About this task — In the records that come next, find every line with "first". Return those lines.

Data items
--------------------------------------------------

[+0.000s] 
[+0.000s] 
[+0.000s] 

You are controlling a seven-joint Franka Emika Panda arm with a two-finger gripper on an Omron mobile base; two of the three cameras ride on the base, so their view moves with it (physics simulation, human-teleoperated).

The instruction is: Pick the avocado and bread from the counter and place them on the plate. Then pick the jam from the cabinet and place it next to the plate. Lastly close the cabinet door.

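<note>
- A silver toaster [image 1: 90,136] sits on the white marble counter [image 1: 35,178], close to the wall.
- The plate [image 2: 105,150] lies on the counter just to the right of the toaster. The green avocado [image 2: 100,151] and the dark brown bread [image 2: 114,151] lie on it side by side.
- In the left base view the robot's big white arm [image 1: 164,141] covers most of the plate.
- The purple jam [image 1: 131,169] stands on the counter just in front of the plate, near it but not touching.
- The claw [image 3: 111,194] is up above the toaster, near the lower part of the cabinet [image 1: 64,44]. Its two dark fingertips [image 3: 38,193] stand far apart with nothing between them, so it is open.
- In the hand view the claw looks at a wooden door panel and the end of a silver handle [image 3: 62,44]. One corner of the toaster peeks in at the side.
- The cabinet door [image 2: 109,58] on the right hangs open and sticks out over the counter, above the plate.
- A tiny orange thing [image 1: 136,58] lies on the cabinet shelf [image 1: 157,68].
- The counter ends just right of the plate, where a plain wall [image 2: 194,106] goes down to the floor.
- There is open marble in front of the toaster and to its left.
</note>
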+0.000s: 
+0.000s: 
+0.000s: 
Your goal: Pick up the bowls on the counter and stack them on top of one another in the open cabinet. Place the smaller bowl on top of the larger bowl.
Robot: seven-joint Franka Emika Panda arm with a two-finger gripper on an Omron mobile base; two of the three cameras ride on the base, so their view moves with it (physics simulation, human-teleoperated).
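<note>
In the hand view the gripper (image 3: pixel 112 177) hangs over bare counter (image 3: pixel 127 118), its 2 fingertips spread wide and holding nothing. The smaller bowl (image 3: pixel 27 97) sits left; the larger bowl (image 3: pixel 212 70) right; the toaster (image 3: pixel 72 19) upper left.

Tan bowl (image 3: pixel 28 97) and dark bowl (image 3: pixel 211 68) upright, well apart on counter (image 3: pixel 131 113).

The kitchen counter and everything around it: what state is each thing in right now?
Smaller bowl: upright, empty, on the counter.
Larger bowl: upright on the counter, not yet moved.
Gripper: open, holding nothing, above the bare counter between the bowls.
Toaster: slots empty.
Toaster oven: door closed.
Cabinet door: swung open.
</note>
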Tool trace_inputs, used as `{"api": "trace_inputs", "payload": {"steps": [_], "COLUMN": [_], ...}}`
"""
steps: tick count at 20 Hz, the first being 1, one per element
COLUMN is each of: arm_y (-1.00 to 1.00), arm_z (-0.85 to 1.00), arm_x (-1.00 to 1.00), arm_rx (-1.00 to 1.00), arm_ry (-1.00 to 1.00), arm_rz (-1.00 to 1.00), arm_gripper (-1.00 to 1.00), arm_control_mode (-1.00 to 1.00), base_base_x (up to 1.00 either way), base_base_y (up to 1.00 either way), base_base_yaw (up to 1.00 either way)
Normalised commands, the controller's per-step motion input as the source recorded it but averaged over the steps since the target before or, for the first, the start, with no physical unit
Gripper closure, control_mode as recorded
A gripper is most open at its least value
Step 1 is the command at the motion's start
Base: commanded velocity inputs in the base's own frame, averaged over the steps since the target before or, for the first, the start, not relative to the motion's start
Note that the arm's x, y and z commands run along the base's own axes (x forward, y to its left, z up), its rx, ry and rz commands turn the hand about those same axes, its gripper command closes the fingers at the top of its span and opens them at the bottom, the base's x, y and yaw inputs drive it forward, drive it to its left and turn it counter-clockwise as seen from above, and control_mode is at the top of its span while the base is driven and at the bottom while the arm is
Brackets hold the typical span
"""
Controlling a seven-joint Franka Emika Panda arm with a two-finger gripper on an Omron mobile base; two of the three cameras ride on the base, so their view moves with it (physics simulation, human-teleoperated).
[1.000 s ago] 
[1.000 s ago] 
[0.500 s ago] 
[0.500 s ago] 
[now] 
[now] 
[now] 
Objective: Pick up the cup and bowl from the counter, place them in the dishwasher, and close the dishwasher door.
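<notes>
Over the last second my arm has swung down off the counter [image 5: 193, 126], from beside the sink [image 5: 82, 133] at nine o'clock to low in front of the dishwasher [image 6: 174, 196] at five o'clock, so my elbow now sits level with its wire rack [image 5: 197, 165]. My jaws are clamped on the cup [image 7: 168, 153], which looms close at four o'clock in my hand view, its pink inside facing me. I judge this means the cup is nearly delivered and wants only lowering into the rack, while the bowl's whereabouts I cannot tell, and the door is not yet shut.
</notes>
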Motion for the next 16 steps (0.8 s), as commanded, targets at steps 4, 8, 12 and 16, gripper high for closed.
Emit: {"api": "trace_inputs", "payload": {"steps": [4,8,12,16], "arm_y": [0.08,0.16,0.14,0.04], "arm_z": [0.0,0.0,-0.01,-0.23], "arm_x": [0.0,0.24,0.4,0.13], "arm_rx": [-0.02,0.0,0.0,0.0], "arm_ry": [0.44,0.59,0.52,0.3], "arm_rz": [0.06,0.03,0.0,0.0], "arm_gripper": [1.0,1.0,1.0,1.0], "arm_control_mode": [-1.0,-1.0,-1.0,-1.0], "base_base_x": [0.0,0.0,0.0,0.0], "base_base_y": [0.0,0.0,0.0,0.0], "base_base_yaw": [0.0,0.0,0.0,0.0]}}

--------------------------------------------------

Answer section —
steps: tick count at 20 Hz, the first being 1, one per element
Normalised commands, the controller's per-step motion input as the source recorded it but averaged over the steps since the target before or, for the first, the start, with no physical unit
Base: commanded velocity inputs in the base's own frame, averaged over the steps since the target before or, for the first, the start, not relative to the motion's start

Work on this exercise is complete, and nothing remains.